Using SQLite in Python

SQLite is a C-language library that implements a small, fast, self-contained, high-reliability, full-featured, SQL database engine. SQLite is the most used database engine in the world.

In this tutorial, we will learn how to convert CSV files to database tables and run simple SQL queries in Python. We are using “surveys.csv” and “species.csv” files from here to practice our learning.


Usage

SQLite can be used in GUI software such as DB Browser for SQLite. But there are a lot of advantages to get queries directly in Python. In this document we are going to use module sqlite3 in Python to create a databases, import data and run queries.

import sqlite3

To create a database (db) or connect to an existing one and to add a cursor use:

con = sqlite3.connect('./mydb.db')
cur = con.cursor()

After setting “cur” pragma, we can start to execute SQL commands. For instance to create a table, called “survey”, with some fields we can run:

cur.execute("""
CREATE TABLE IF NOT EXISTS survey (
    record_id integer PRIMARY KEY,
    month text,
    day text,
    year text,
    plot_id text,
    species_id text,
    sex text,
    hindfoot_length real,
    weight real
    );""")

As you noticed we simply ran the SQL command to create the table with cur.execute. Later we will use this method to run SQL queries.

Importing data from CSV

Since we have a table, we can insert the data from “surveys.csv” into “survey” table by:

with open('./surveys.csv', 'r') as fl:
    hd = fl.readline()[:-1].split(',')
    ro = fl.readlines()
    db = [tuple(ro[i][:-1].split(',')) for i in range(len(ro))]
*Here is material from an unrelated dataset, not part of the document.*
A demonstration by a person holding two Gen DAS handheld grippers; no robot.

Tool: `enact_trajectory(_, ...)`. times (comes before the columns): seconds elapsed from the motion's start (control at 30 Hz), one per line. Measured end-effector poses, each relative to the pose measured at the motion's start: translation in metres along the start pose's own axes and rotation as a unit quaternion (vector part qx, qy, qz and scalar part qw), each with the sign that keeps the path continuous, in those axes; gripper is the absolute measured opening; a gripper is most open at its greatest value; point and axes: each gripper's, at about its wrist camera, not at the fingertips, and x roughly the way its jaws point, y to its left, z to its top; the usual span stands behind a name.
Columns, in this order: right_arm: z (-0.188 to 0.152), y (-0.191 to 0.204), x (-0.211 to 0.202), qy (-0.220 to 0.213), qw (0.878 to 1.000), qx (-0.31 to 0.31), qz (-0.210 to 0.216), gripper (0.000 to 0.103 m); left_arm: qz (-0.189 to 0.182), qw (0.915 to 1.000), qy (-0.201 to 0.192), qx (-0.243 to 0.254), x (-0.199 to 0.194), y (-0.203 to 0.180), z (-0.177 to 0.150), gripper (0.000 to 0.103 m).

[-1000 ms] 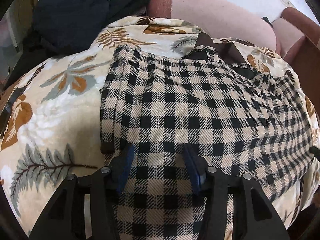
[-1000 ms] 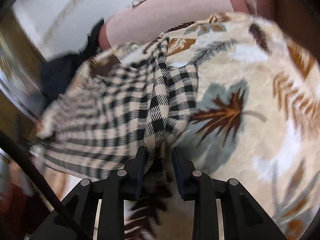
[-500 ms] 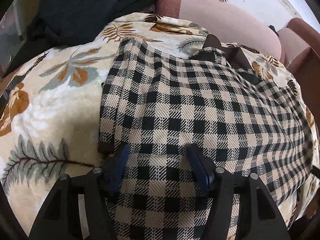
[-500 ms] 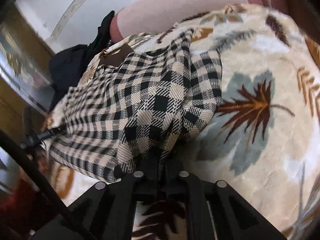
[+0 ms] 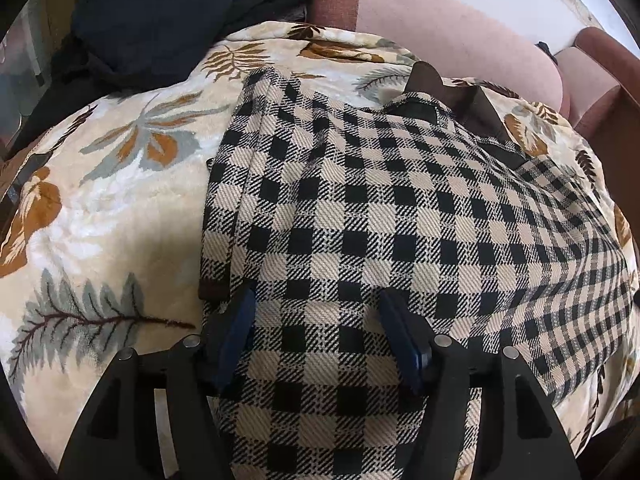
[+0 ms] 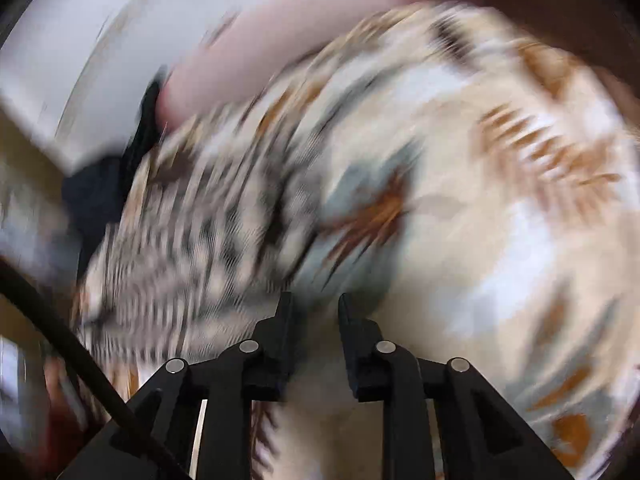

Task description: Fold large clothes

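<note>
Checked beige-and-black shirt [image 5: 360,220] lies on my leaf-print blanket [image 5: 112,208], its 9 o'clock side already folded inward; further folds remain. Left gripper [image 5: 316,320] rests spread on the cloth; right gripper [image 6: 314,312], blurred, appears parted, empty.

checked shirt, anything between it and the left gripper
Nothing visible does. The left gripper is open directly over the checked shirt, fingers spread across its near part with only cloth between them. The shirt lies on the leaf-print blanket; the dark clothes sit off at the far left.
</note>
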Motion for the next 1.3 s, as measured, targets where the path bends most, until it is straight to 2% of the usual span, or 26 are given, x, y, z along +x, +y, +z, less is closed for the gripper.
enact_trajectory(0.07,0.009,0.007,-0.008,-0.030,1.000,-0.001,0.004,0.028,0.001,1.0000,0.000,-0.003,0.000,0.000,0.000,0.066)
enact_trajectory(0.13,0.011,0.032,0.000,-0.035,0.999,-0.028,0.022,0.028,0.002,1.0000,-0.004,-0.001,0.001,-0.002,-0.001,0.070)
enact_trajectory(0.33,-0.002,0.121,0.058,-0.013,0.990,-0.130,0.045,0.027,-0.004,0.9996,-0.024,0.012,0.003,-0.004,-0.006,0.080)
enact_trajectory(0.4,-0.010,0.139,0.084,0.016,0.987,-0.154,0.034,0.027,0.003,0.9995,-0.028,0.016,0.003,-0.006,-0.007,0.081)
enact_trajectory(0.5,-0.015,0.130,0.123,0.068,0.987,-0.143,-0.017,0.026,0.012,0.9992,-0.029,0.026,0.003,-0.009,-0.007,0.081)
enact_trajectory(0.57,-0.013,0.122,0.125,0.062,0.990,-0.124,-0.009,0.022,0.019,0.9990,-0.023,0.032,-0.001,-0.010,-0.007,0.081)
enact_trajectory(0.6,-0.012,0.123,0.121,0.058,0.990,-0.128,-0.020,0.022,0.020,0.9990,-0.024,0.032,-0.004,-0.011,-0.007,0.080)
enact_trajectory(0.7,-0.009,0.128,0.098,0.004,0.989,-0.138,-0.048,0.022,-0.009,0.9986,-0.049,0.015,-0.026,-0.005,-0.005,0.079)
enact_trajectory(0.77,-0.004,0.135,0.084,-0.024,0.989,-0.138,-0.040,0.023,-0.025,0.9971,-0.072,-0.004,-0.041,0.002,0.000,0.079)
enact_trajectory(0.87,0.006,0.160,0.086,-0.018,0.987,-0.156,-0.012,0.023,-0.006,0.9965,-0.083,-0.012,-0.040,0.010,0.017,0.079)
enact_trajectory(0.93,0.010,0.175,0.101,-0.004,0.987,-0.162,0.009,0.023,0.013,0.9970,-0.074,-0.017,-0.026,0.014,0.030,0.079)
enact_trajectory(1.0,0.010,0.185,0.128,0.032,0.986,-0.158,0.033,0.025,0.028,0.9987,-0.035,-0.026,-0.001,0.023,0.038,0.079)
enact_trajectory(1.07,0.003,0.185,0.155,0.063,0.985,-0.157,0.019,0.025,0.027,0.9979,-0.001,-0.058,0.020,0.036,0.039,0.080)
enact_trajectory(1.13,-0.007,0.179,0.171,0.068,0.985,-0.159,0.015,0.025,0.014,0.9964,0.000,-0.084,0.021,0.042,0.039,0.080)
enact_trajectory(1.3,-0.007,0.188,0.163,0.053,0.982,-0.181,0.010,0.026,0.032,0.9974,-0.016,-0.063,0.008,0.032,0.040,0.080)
cur.executemany("INSERT INTO survey (record_id,month,day,year,plot_id,species_id,sex,hindfoot_length,weight) VALUES (?,?,?,?,?,?,?,?,?);", db)

We need to commit the changes and close the connection to store the data into “survey” table:

con.commit()
con.close()

The following function can be used to insert CSV data to a database table. It adds fields’ name based on the CSV header and types from inputs:

#!/usr/bin/python3

import sqlite3

def csv_sql(file_dir,table_name,database_name,fields_type):
    con = sqlite3.connect(database_name)
    cur = con.cursor()
    # Drop the current table before re-create:
    cur.execute("DROP TABLE IF EXISTS %s;" % table_name)

    with open(file_dir, 'r') as fl:
        hd = fl.readline()[:-1].split(',')
        ro = fl.readlines()
        db = [tuple(ro[i][:-1].split(',')) for i in range(len(ro))]

    zip_ = list(zip(hd,list(fields_type)))
    hd_fl = ['%s %s' % (x,y) for x,y in zip_]
    header_field = ','.join(hd_fl)
    header = ','.join(hd)
    cur.execute("CREATE TABLE IF NOT EXISTS %s (%s);" % (table_name,header_field))
    cur.executemany("INSERT INTO %s (%s) VALUES (%s);" % (table_name,header,('?,'*len(hd))[:-1]), db)
    con.commit()
    con.close()
    
if __name__ == '__main__':
    # Example
    fields_type_1 = ['integer PRIMARY KEY'] + ['text']*6 + ['real']*2
    fields_type_2 = ['text PRIMARY KEY'] + ['text']*3
    csv_sql('./surveys.csv','survey','eco.db',fields_type_1)
    csv_sql('./species.csv','species','eco.db',fields_type_2)

Queries

Let’s use the above function to convert “survey.csv” and “species.csv” to tables in “eco.db”. Now, we can use execute command for running SQL commands in Python. For example:

import sqlite3

# Connect and read the db
con = sqlite3.connect('./eco.db')
cur = con.cursor()

# SQL query
cur.execute("SELECT DISTINCT year FROM survey;") # select unique survey years

# Store output
out = cur.fetchall()
print(out)

## [('1977',), ('1978',), ('1979',), ('1980',), ('1981',), ('1982',), ('1983',), ('1984',), ('1985',), ('1986',), ('1987',), ('1988',), ('1989',), ('1990',), ('1991',), ('1992',), ('1993',), ('1994',), ('1995',), ('1996',), ('1997',), ('1998',), ('1999',), ('2000',), ('2001',), ('2002',)]

# Close the connection
con.close()

# Output as a list
lis = [x[0] for x in out]
print(lis)

## ['1977', '1978', '1979', '1980', '1981', '1982', '1983', '1984', '1985', '1986', '1987', '1988', '1989', '1990', '1991', '1992', '1993', '1994', '1995', '1996', '1997', '1998', '1999', '2000', '2001', '2002']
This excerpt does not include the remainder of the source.